2.2.3. Positioning of the Field Plots

During the revisit of the field plots in the period August 2011–April 2012, the plot corners were georeferenced by means of differential global positioning system (GPS) and global navigation satellite system (GLONASS) using a 40-channel dual frequency survey grade receiver as field unit. A second receiver, acting as a base station, was placed on the roof of a house at the Amani Nature Reserve headquarters with a distance of <14 km from the plots. Before the positioning of the plots started, the coordinates of the base station antenna was determined with Precise Point Positioning with GPS and GLONASS data collected continuously for 24 h according to Kouba [56]. The field unit was placed at each corner of each plot on a 2.9 m rod for a minimum of 30 min, and a one second logging rate was used. Planimetric errors of the plot corner coordinates were estimated to an average of 57 cm based on random errors reported from the post-processing using Pinnacle software [57] and empirical experience of the relationship between reported error and the true error documented by Næsset [58].

2.3. ALS Data

Airborne laser scanning with complete coverage was performed using a Leica ALS70 sensor mounted on a Cessna 404 twin engine, fixed wing aircraft. The acquisition was carried out in the period 19–25 January 2012 with additional flights in the period 2–18 February 2012 to fill minor gaps in the data. Average flight speed was 70 m·s⁻¹ at a mean flying altitude of 800 m above ground level and with a laser pulse repetition frequency of 339 kHz. From each pulse, the sensor registered up to five echoes. A maximum scan angle of ±16° from nadir yielded an average swath width of 460 m. The beam divergence was 0.28 mrad which produced an average footprint size on the ground of about 22 cm. Following the acquisition, a post processing was performed by the contractor (Terratec AS, Norway). Echoes reflected from the ground were identified and classified using the progressive triangulated irregular network (TIN) densification algorithm [59] of TerraScan software [60]. An ALS terrain model was created as a TIN from the planimetric coordinates and corresponding heights of the ALS echoes classified as ground echoes. The TIN model was then used to calculate the height relative to the ground for all echoes by subtracting the TIN model height from the height of the echoes. ALS echoes classified according to Anon. [61] as “overlapping”, “low”, and “error” were omitted, resulting in an average pulse density of 10 echoes·m⁻². From the five echoes registered per pulse, we used only echoes of the three categories “single”, “first of many”, and “last of many”. Single and first of many were merged into one dataset and denoted as “first echoes” while single and last of many were merged into another dataset and denoted as “last echoes”.

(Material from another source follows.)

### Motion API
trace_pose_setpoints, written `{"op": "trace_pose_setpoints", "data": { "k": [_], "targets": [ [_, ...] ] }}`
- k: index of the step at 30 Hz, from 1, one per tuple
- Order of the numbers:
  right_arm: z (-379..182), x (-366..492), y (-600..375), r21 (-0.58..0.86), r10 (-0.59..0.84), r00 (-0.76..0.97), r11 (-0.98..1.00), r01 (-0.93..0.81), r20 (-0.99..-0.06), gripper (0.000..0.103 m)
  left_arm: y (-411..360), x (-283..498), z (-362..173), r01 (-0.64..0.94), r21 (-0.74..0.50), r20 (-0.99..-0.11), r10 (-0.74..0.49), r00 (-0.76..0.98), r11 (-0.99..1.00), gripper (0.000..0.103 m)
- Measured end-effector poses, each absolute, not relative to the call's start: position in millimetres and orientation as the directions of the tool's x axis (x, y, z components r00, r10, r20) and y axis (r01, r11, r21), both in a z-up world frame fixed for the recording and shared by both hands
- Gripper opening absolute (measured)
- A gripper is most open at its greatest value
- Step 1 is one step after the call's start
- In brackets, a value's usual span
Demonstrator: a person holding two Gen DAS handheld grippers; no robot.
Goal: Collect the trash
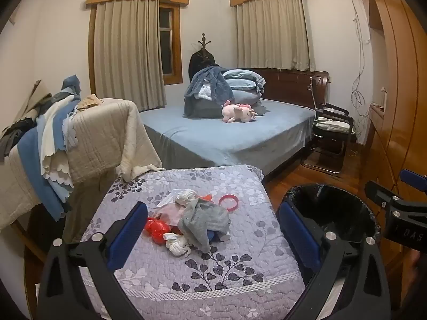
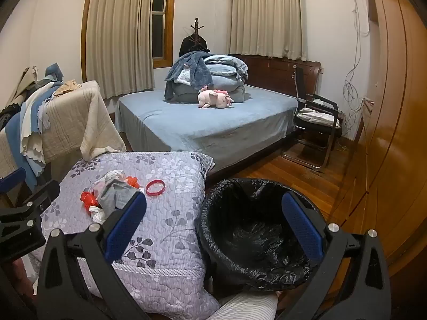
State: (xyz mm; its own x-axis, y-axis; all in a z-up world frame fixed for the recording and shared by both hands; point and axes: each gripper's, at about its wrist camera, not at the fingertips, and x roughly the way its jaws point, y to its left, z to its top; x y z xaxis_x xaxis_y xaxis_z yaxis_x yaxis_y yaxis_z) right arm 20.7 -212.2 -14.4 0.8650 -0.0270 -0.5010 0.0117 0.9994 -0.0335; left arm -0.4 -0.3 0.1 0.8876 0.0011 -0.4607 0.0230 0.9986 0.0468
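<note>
With nothing picked up yet, both the left gripper (image 1: 213, 229) and right gripper (image 2: 213, 226) hang with jaws wide apart and empty; the trash pile (image 1: 192, 218) lies at the left gripper's twelve o'clock on the quilted cushion (image 1: 240, 280), the lined bin (image 2: 253, 229) at its three o'clock, so the next move likely calls for closing on one scrap.

One lined trash bin (image 2: 253, 229), one red ring (image 2: 155, 187), one pink plush toy (image 2: 214, 100), two curtained windows (image 2: 120, 37), one chair (image 2: 317, 122)
</note>
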Motion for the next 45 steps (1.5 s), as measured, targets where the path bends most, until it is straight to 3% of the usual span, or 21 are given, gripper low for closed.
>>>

ALS data for the canopy layer were extracted for each field plot, and a number of variables describing the vertical distribution of ALS echoes (vertical variables) were derived from the height distribution of echoes for each of the two echo categories (first, last). Vertical variables were further divided into variables describing the height (canopy height variables) and density (canopy density variables) of the forest canopy. Canopy height variables including maximum- and mean values (Hmax, Hmean), standard deviation (Hsd), coefficients of variation (Hcv), kurtosis (Hkurt), skewness (Hskewness) and percentiles at 10% intervals (H10, H20,…, H90) were derived from the laser echoes above a threshold of 4 m above ground. It has been common in boreal forests to use a threshold of 2 m to distinguish between the tree layer and below-canopy vegetation [26,62], however, the minimum DBH of 10 cm and the overall size of the trees sampled justify the higher threshold of 4 m. In addition to the canopy height variables, canopy density variables were derived by dividing the height between a 95% percentile height and the 4 m threshold into 10 equally tall vertical layers and calculating the proportion of echoes above each layer to the total number of echoes of each echo category (first, last), including echoes below the 4 m threshold (D0, D1,…, D9). To denote if the variables were derived from the first or last echo category, a subscript L or F was used as notation, e.g., Hmean.F.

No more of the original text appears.